A chattery yet appealing return to the turf of Fifty Acres and a Poodle (2000): the author’s life on and off Sweetwater Farm in Scenery Hill, Pennsylvania.
No longer plagued by country mouse/city mouse doubts, Laskas is taking to her rural existence. “I am really happy,” she writes, simple words so many wish they could say. “I love living here. Driving around, you feel like you've entered a very good dream.” Then, to her husband Alex, “I'm happy. I'm madly in love with you. I often feel like the luckiest person alive to have this life.” By now, readers are getting the point: (1) Laskas is happy; (2) she likes to cover the ground thoroughly, like a blue tick working a scent. Inevitably, there is a snake in her Eden: her mother’s sudden paralysis.
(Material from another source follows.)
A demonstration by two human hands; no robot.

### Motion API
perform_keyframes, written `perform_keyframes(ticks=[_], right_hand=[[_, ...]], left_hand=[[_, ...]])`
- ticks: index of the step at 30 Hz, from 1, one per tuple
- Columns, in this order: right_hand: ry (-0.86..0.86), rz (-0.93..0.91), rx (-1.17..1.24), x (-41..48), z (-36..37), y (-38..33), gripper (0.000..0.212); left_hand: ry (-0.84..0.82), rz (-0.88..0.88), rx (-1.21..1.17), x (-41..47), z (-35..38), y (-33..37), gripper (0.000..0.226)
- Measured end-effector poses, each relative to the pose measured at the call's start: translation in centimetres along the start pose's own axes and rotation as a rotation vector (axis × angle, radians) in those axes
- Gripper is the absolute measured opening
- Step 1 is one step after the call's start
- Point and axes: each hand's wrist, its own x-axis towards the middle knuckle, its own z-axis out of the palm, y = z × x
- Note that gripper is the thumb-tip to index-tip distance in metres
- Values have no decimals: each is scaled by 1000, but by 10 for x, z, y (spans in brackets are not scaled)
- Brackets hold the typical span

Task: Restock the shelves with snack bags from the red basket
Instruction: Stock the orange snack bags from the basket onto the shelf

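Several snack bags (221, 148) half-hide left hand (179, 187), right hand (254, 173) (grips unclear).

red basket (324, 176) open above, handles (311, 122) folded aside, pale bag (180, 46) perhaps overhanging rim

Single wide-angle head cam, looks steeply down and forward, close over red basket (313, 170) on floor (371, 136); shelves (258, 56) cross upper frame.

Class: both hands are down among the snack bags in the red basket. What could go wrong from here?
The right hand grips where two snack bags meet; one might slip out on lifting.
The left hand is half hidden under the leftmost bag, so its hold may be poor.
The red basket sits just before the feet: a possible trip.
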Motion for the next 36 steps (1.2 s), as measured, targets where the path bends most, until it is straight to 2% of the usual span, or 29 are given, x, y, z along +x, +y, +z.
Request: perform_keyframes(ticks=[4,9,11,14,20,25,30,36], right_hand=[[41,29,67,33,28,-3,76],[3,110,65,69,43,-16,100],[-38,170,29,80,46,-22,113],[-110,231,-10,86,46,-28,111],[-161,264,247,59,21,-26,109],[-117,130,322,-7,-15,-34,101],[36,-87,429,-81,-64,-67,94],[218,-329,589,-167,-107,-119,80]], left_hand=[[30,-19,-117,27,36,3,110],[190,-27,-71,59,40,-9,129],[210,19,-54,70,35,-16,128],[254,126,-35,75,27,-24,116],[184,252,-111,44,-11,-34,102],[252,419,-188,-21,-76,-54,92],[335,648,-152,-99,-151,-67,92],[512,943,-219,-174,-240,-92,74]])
Laskas, the youngest child in her family, is hit broadside, seeing Mom as a “helpless bird” and herself as the “Utterly Useless Sister” (though her bedside presence is anything but). As her mother recovers, Laskas notices that “the more I stand here caring for my mother, the more of her helplessness I see, the more mother I seem to become.” The 40-year-old author wants a child of her own, but her eggs aren't what they used to be, nor is her 50-something husband’s sperm. Difficult as it is, Laskas manages to find the humor in failed in-vitro fertilization: “And my story, at the moment, is a used needle in a Wal-Mart bathroom.” (It’s a long story.) The couple decides to adopt a Chinese child, and no matter how tired readers are of the author’s mutts and neighbors, they will probably fall hard for her first meeting with her daughter. “Right. I know what to do. Of course I do. Here goes. This is what a mother does. I open my arms, and she falls in.”
Laskas is an endearing, scrambled character, her swarming thoughts torturing readers as they torture her.